Sep 8, 2009

Moving From Home

The 10 moves we made before I was 8 years old formed an insatiable hunger in me to have a real home; a place filled with memories and history; a place that ties me not to an unseen and possibly scary future but to a solid known past. I hunger for a secure home so much that when the economy tanked and the loan for the remodel we'd just finished looked as though it would bankrupt us, I went back to work full-time to try to save the house I'd put so much of my time, energy and emotions into. I want this house to be here for my children now and for their children in years to come. I don't want to do what my Mother had done.

She retired in 1988 after more than a 25-year career as an elementary teacher. She sold the house we built in 1967, the first new house she had ever owned, and moved to Arizona, far away from the Kansas where my dad had abandoned us. She was finally free of Kansas. I was devastated. Never again could I return to the house
in which I'd spent 11 years of my life and knew better than the back of my hand. Strangers were cooking meals in our kitchen, watching TV in our living room, taking cover in our basement during tornado warnings.
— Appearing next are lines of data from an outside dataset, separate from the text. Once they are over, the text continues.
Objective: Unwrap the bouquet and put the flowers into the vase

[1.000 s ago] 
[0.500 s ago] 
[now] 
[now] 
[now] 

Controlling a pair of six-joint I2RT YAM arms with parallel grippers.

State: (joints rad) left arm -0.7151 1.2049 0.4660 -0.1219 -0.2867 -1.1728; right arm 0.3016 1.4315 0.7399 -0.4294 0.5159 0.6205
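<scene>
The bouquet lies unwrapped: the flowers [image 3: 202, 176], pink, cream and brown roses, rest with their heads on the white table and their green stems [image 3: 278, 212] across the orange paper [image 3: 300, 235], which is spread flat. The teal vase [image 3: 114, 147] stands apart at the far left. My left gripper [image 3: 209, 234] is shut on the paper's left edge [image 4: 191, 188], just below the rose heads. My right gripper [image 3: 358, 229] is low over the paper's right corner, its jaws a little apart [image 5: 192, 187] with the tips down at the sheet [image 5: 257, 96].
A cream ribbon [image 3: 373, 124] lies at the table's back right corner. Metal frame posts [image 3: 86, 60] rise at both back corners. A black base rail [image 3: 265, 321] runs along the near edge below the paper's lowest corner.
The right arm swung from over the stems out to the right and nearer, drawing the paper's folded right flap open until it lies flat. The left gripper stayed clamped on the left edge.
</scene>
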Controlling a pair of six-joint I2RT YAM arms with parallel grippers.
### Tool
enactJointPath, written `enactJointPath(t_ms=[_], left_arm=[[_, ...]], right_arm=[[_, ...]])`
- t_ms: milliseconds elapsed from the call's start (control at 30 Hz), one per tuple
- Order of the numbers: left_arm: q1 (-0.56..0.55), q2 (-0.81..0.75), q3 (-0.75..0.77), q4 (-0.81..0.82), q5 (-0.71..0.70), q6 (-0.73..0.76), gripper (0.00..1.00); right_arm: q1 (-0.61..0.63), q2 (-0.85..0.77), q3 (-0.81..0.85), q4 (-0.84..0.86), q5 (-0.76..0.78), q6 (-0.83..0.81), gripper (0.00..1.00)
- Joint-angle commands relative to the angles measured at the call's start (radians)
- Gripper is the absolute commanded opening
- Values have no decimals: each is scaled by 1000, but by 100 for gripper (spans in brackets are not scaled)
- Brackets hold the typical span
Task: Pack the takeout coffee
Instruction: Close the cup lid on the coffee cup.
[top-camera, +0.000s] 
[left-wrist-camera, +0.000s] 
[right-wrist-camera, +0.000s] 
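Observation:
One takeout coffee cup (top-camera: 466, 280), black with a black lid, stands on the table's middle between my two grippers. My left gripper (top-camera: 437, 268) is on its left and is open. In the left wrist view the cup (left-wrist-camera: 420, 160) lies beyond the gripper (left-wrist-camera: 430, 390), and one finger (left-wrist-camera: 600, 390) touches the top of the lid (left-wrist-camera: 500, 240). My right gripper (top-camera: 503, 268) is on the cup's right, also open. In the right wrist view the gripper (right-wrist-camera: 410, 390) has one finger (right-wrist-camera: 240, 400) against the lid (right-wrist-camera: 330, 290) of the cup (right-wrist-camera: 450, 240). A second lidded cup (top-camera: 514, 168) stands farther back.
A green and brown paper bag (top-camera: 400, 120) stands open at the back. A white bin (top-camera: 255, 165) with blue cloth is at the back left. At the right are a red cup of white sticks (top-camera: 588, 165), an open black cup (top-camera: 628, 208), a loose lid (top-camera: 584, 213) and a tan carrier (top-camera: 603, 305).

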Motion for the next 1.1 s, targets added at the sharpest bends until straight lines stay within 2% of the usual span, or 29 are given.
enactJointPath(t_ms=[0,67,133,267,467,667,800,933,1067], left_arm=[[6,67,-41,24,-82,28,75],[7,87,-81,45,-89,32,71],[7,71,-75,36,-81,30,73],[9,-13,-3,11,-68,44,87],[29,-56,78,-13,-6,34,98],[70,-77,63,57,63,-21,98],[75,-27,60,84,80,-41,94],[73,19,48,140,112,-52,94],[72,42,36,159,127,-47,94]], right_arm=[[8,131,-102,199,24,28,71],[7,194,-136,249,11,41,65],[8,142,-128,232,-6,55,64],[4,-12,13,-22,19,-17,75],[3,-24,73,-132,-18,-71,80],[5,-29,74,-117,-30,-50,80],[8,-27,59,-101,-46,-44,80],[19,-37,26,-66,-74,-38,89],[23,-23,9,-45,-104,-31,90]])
Every inch of that house held tangible remains of countless memories I was never going to be able to share with my children. There was no place called home anymore.

This loss became entangled with the grief of
my Mom's death. Then seeded with the estrangement and subsequent death of my Dad, it grew into a roadblock on my path to wherever Jesus and I were headed. Then I happened upon my now-grown next door neighbor through Facebook. She is living in her childhood home with her family and her Mom is living in my childhood home, next door. I can't describe the utter joy and relief I felt at finding out this news. I became instantly free of more than I even realized I was carrying. And I was now ready to leave my childhood home and all the memories of my Mom in the hands of this good neighbor. The roadblock is gone and an overwhelming peace, one that I can't fully describe or understand, has taken its place. Jesus and I can get up from the front lawn where I'd parked my rear end ten years ago and get going to the next place in Kansas where my heart needs healing.
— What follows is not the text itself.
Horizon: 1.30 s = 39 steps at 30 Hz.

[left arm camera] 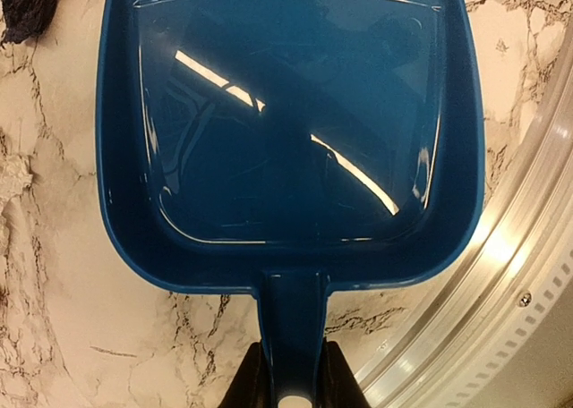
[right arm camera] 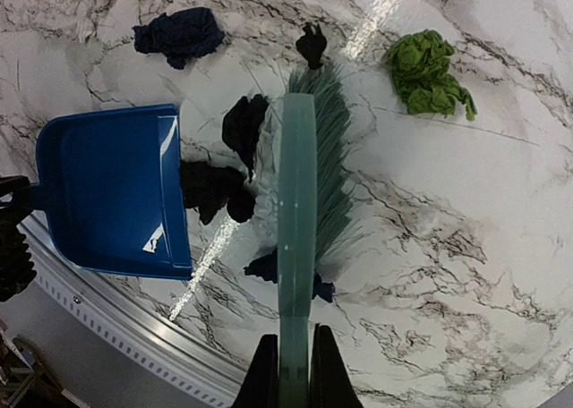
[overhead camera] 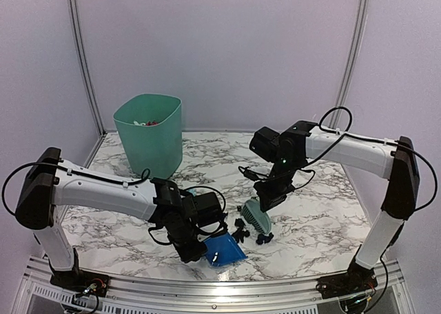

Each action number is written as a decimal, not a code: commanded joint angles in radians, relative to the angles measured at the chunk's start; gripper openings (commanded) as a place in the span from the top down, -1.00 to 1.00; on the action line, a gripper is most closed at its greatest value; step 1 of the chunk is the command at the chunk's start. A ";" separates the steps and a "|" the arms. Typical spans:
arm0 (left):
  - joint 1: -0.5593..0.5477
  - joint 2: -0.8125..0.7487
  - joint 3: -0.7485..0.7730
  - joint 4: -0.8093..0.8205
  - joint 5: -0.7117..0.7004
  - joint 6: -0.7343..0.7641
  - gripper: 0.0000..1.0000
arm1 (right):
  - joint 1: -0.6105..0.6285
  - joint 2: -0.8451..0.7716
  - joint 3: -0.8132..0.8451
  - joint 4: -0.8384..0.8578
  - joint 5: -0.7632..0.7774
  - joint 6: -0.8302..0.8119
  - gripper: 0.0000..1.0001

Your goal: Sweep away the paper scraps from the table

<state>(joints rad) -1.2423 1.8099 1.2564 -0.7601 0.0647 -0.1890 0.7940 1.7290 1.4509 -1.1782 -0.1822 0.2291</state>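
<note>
My left gripper (left arm camera: 292,372) is shut on the handle of the blue dustpan (left arm camera: 286,122), which lies flat and empty on the marble table (overhead camera: 324,211) near the front rail; the dustpan (overhead camera: 224,250) shows in the top view too. My right gripper (right arm camera: 292,372) is shut on the mint-green brush (right arm camera: 300,202), bristles down among dark paper scraps (right arm camera: 215,184) right at the dustpan's (right arm camera: 116,193) lip. One dark blue scrap (right arm camera: 179,34) lies farther off, a green scrap (right arm camera: 425,72) sits beyond the brush, and another dark scrap (right arm camera: 265,267) lies under the brush handle. From above, the brush (overhead camera: 256,216) stands over the scraps (overhead camera: 241,230).
A mint-green bin (overhead camera: 149,135) stands at the back left of the table. The metal rail (left arm camera: 501,301) runs along the table's near edge, just beside the dustpan. White walls close the table in on three sides.
</note>
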 commanded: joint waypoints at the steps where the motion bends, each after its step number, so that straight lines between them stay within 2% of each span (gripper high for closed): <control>1: 0.017 0.033 0.031 -0.017 0.018 0.012 1.00 | 0.019 0.009 -0.029 0.017 -0.059 0.009 1.00; 22: 0.030 0.072 0.057 -0.010 0.017 -0.003 1.00 | 0.079 -0.033 -0.054 -0.006 -0.111 -0.030 1.00; 31: 0.030 0.069 0.048 0.006 0.002 0.005 1.00 | 0.105 -0.062 -0.008 -0.027 -0.146 -0.043 1.00; 39: 0.029 0.055 0.015 0.019 -0.005 0.003 1.00 | 0.106 -0.116 0.038 -0.082 -0.109 -0.043 1.00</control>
<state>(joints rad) -1.2186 1.8641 1.2949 -0.7441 0.0734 -0.1913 0.8898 1.6680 1.4281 -1.2110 -0.3012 0.1974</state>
It seems this healing is going to happen in a different place than the home I'm sitting in for the last time. Tomorrow movers show up to take the boxes, furniture & miscellaneous objects we've collected and put it into a much smaller rental house that my son and I will be living in for the next 12 months. The economy wins and I lose my house.
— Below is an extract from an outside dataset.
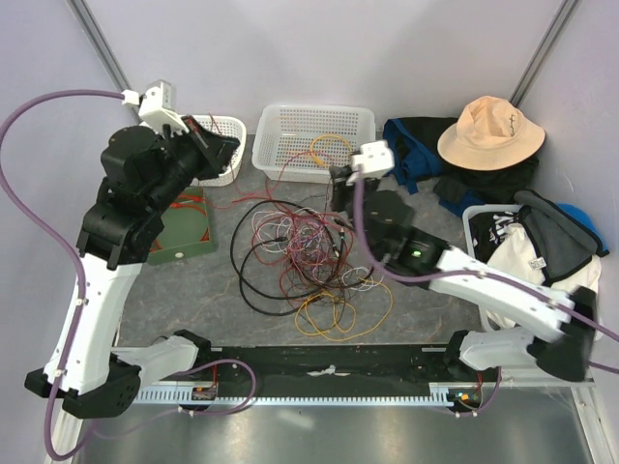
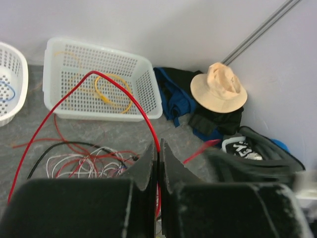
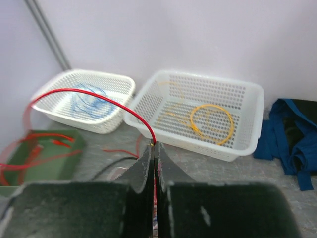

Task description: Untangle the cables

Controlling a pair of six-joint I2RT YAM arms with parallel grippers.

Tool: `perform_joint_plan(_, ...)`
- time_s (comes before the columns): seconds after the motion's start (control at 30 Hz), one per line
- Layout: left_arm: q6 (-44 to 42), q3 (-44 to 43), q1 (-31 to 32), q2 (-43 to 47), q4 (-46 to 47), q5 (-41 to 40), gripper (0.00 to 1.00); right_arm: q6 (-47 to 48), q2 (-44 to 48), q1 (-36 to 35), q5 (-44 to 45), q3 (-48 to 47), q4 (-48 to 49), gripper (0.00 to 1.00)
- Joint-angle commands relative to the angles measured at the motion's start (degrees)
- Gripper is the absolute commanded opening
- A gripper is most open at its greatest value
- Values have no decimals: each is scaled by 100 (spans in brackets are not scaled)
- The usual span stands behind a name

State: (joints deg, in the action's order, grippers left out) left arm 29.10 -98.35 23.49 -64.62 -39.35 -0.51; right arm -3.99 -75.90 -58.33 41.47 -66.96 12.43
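Left pincer and right pincer are each pinching a thin, limp red wire, likely best held near an end

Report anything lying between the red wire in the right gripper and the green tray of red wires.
No solid obstacle shows. Between the thin red wire in the right gripper and the flat green tray, only loose cable strands lie on the grey tabletop.
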Motion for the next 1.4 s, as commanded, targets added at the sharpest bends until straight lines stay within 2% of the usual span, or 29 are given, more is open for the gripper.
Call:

Because I have no control over this event, every moment is an opportunity to look for things to be grateful for. I am also believing that God really does have plans for my good and not my harm. I am ready to move on. To put this house, all that it's meant to my family, all that God did for us here, behind me. I'm ready to squeeze 3,600 sf of stuff into 2,100 sf of rental space and over the next 12 months set myself free from the bonds of material ownership. I will become a Craig's List expert.

And for my friend John "Tigger" McG, who finds my blog depressing, here's to taking my Irish melancholy into an unprecedented future and working my Sanguine muscles until I can take you on. Anytime.

1 comment:

Thompson Woodland said...

Wow!! What a new level you are headed for my friend! I'm soooo looking forward to the upward angle of your path and the jousting that lies ahead for us both - who will find the greatest silver lining!!